Après 1918, il affronte les conséquences résultant, pour le mouvement syndical, du conflit mondial et de la Révolution russe. Fin 1921, il ne peut empêcher la scission de la C.G.T. : durant quinze ans, la C.G.T. « confédérée » animée par Jouhaux s’oppose à la C.G.T. « unitaire », des communistes. Il défend, sans grands résultats, « la politique de présence », tout en gagnant peu à peu une stature internationale par son action au Bureau international du travail.

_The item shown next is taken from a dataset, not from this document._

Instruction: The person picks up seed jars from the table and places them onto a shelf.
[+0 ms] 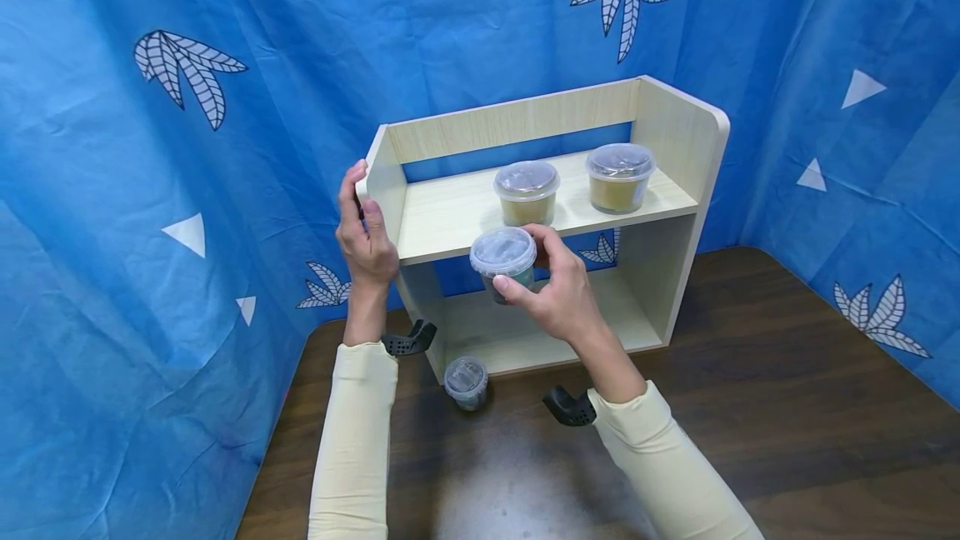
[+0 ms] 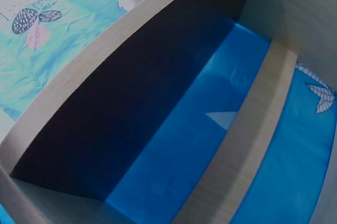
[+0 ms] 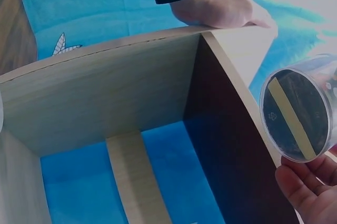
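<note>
My right hand [image 1: 558,286] holds a small lidded plastic tub [image 1: 504,261], dark inside, between thumb and fingers, in front of the upper board's front edge. In the right wrist view the tub's base [image 3: 295,113] faces the camera, with a pale strip across it. My left hand [image 1: 366,232] rests on the left side panel of a pale wooden two-tier shelf [image 1: 682,140], thumb on the near side. On the upper board stand two lidded tubs with yellowish contents, one near the middle [image 1: 527,192] and one at the right [image 1: 619,178].
Another lidded tub [image 1: 467,382], dark and small, stands on the brown wooden table [image 1: 780,373] by the shelf's lower left corner. Blue patterned cloth [image 1: 480,40] hangs behind and at both sides. The shelf's lower compartment [image 1: 525,327] opens toward me.
</note>
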`<control>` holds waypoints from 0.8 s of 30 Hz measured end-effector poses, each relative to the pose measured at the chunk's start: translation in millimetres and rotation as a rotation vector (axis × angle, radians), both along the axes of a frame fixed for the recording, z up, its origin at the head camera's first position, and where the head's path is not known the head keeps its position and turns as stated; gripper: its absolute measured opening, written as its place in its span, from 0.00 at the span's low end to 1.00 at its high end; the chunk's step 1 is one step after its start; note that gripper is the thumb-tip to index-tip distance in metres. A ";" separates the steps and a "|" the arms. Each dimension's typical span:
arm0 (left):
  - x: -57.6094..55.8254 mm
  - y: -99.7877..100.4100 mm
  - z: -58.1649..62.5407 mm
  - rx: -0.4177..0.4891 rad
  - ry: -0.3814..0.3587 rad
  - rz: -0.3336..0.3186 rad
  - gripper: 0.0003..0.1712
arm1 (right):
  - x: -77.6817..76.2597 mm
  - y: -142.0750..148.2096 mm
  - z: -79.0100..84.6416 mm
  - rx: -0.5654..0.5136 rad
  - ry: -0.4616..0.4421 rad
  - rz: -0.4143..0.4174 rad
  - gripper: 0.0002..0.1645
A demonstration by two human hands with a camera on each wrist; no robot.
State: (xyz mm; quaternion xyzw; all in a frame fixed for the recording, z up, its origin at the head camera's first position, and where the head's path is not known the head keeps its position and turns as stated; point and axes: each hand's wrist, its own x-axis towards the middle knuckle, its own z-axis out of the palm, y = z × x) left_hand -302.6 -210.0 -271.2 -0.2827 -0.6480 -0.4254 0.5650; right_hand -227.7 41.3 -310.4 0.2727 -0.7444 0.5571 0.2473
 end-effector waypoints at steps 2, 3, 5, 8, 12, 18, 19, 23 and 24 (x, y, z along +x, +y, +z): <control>0.5 -0.1 0.1 0.000 0.001 -0.004 0.30 | -1.1 -1.6 1.9 -0.006 0.001 0.007 0.40; 0.8 0.1 0.2 0.001 0.001 -0.006 0.30 | -1.7 -2.4 2.7 -0.008 0.001 0.007 0.40; 1.1 0.3 0.3 0.003 0.002 -0.005 0.28 | -3.1 -3.9 4.1 -0.010 0.003 0.009 0.41; 0.6 0.4 0.3 0.004 0.004 -0.004 0.26 | -5.4 -6.2 6.0 -0.007 0.006 0.009 0.41; 0.0 0.1 0.2 0.007 0.000 -0.005 0.27 | -7.3 -9.0 9.4 0.005 0.001 0.014 0.41; 0.4 0.5 -0.1 0.011 0.002 -0.012 0.26 | -8.4 -13.1 16.4 0.028 -0.016 0.012 0.41; 0.5 0.4 0.0 0.011 0.002 -0.012 0.26 | -8.9 -13.7 17.3 0.028 -0.018 0.013 0.41; 0.7 0.5 0.4 0.011 0.004 -0.015 0.27 | -11.0 -15.6 19.2 0.027 -0.019 0.022 0.42; 0.7 0.5 0.5 0.010 0.004 -0.014 0.27 | -11.3 -15.9 19.5 0.026 -0.019 0.025 0.42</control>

En 1935, pour répondre à la crise économique, il propose un programme de la C.G.T. reposant sur la notion d’un Plan de l’économie.


À partir de 1934, l’unité syndicale devient envisageable et Léon Jouhaux y est favorable. Reconduit à la tête de la C.G.T. lors de sa réunification en mars 1936, il représente le courant majoritaire. Mais la victoire de la gauche aux -élections législatives en mai puis les grèves qui suivent modifient la donne. Jouhaux refuse toute participation de la C.G.T. au gouvernement puis participe aux accords Matignon (7 juin 1936) : relèvement des salaires, statut des conventions collectives, semaine de 40 heures et congés payés, votés peu après. Toutefois, la progression de la C.G.T. se fait principalement au profit des unitaires. Puis, l’évolution du contexte international contribue à affaiblir la -position de Léon Jouhaux dans une C.G.T. divisée en unitaires, confédérés et pacifistes.

La guerre venue, après avoir vécu la nouvelle scission de la C.G.T. (septembre 1939), il se réfugie dans le Midi. Arrêté un an plus tard, il est mis en résidence forcée à Cahors, à nouveau arrêté en novembre 1942, livré aux Allemands en mars 1943 et interné. Libéré en mai 1945, il reprend, formellement, sa place à la tête de la C.G.T. Toutefois, il symbolise une génération en perte de vitesse devant la progression communiste. Il doit subir une troisième scission de la C.G.T., qui entraîne la création de Force ouvrière. Élu président de cette nouvelle confédération, il suit d’assez loin son activité et se concentre sur son action internationale.

 

D’Aubervilliers à l’Organisation internationale du travail, le parcours de Léon Jouhaux a été considérable. Ce tribun, bon orateur, qui a peu écrit mais qui savait écouter, « sentir » un milieu syndicaliste qu’il connaissait parfaitement a très fortement marqué de son empreinte le syndicalisme de notre pays.